DSCC spokesperson Stewart Boss issued the following statement on the ongoing unemployment crisis and recent reports detailing the impending “fiscal cliff” that American workers are facing:

“As coronavirus cases surge in states across the country and millions of Americans remain out of work or lose their jobs all over again, Mitch McConnell and Senate Republicans have abandoned their responsibilities. Instead of working to improve the response to this public health and economic crisis, Republicans are punting on federal support for state and local governments, vowing to gut enhanced unemployment relief that has become an essential lifeline for hardworking families, and even plowing forward with a dangerous lawsuit that would strike down the entire health care law. It did not have to be this bad and voters won’t forget that GOP senators enabled this disastrous, incompetent response to the coronavirus pandemic.”

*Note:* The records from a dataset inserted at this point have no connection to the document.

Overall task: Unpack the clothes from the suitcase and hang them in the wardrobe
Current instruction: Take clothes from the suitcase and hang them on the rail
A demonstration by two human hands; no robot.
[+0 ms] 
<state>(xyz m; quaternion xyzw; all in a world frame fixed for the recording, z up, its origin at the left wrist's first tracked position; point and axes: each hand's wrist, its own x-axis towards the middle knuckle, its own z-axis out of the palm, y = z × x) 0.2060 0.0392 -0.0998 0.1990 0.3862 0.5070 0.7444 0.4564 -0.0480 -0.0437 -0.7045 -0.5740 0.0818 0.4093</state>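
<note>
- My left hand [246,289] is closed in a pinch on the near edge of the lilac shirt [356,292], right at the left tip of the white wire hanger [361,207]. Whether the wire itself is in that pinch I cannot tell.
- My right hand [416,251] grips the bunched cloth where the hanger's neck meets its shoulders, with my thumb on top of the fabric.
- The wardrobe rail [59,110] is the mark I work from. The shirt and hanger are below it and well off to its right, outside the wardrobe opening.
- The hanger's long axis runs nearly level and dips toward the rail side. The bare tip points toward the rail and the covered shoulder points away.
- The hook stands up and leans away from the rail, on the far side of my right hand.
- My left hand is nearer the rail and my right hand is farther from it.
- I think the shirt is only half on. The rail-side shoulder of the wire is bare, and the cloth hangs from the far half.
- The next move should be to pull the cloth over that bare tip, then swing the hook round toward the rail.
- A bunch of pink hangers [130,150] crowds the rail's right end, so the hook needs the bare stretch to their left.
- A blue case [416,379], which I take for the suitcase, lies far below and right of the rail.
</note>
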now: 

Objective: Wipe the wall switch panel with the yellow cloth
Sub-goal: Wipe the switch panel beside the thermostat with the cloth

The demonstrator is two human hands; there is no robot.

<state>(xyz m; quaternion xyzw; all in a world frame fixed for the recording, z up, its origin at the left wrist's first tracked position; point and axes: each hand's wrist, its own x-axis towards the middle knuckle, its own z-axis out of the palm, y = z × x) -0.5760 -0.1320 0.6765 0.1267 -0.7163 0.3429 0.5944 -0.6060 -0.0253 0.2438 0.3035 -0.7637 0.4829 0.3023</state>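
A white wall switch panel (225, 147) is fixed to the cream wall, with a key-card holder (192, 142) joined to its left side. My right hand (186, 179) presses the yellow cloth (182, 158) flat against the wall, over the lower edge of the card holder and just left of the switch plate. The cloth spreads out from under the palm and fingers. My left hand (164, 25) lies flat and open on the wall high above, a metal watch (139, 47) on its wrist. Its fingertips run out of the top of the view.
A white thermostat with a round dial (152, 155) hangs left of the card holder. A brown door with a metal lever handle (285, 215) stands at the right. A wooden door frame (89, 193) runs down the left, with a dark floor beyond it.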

Now, as the U.S. leads the world in the number of reported coronavirus cases and deaths and the surging pandemic halts the country’s economic recovery, new reports detail the grim financial reality that many Americans are facing. A Washington Post report spotlights how “millions of American workers are suffering from economic whiplash” as they are laid off for the second time, and a new POLITICO report bluntly exposes the grim reality of the job market and how “the already struggling U.S. economy has begun to show signs of another shock.”

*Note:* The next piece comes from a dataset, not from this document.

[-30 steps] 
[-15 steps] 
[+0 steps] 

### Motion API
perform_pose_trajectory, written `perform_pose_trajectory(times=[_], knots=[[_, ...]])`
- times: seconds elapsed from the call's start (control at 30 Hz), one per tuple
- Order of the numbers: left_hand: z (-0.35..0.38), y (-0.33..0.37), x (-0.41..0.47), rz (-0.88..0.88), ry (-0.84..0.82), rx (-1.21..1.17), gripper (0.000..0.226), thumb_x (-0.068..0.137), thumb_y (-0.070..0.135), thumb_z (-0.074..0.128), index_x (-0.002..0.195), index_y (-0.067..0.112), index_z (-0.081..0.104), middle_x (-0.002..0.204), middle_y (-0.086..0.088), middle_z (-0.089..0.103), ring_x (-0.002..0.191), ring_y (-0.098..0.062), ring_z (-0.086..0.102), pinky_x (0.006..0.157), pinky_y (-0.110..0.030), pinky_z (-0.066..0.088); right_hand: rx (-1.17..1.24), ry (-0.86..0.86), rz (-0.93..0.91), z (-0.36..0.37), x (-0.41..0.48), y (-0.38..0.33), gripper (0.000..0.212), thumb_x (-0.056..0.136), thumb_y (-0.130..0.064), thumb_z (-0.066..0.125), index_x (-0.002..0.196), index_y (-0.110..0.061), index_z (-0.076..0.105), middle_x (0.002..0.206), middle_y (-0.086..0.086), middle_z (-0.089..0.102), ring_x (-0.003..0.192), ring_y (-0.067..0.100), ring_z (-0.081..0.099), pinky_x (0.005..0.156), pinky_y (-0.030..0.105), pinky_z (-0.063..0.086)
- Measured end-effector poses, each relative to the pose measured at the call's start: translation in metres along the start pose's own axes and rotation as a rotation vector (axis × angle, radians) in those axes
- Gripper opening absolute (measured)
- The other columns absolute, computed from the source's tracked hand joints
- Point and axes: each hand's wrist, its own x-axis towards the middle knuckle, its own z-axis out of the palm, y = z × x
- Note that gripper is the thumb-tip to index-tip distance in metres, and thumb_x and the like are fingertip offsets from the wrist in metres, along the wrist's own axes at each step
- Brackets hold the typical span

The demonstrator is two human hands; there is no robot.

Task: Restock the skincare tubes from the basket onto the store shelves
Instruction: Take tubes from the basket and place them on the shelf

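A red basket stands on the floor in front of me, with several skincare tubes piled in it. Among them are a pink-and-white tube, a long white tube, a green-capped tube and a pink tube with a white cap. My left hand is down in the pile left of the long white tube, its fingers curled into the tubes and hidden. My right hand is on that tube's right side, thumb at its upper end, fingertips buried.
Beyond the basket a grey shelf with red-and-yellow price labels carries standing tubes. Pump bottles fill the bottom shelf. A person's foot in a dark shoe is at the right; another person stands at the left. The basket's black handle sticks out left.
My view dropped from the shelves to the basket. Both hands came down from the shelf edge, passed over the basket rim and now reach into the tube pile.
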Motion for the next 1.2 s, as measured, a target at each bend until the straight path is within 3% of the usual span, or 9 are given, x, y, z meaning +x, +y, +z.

Despite reports of American workers being “on even shakier financial ground as they topple into yet another period without a job” and facing a “fiscal cliff,” Senate Republicans are pledging to oppose extending the enhanced unemployment relief that passed Congress with bipartisan support earlier this year and have repeatedly “dismissed calls for immediate additional legislation.”

IN CASE YOU MISSED IT

Washington Post: Workers are getting laid off for a second time, as the virus’s surge puts reopenings on hold

  • Millions of American workers are suffering from economic whiplash, thinking they were finally returning to work only to be sent home again because of the coronavirus’s latest surge.
  • Stores, restaurants, gyms and other businesses that reopened weeks ago are shuttering once more, and this time Congress appears less inclined to provide additional aid. Other companies that had banked on customers returning and restrictions lifting — such as hotel chains, construction firms and movie theaters — are seeing hours cut and reopening dates pushed back indefinitely as consumer demand stalls.
  • Thousands of workers are caught in these rapidly shifting seas, many of them hourly and low-wage service employees, and are now facing unemployment for a second time. They say the past few months have been jarring: navigating unemployment in March, preparing to go back to work in April or May, and now confronting the prospect of another long stretch without a paycheck.
  • This time, many say they’re on even shakier financial ground as they topple into yet another period without a job. They face what experts have begun calling a “fiscal cliff”: the July end date for the $600 in weekly supplemental aid that has helped keep so many families afloat.

POLITICO: ‘It’s all backwards-looking’: June’s positive jobs data obscures a grimmer reality

  • With more than 40 percent of the country now reversing or pausing its plans to reopen, the already struggling U.S. economy has begun to show signs of another shock.
  • Another 1.43 million Americans applied for jobless benefits last week, the Labor Department reported on Thursday, and 19.3 million remain on unemployment insurance.
  • Real-time measurements ranging from job postings to restaurant reservations and small-business operations are also suggesting a renewed decline in economic activity. And the number of households expecting to lose income over the next month increased in the most recent week, according to a U.S. Census Bureau survey released on Wednesday — the first rise recorded since the agency began conducting weekly household surveys two months ago.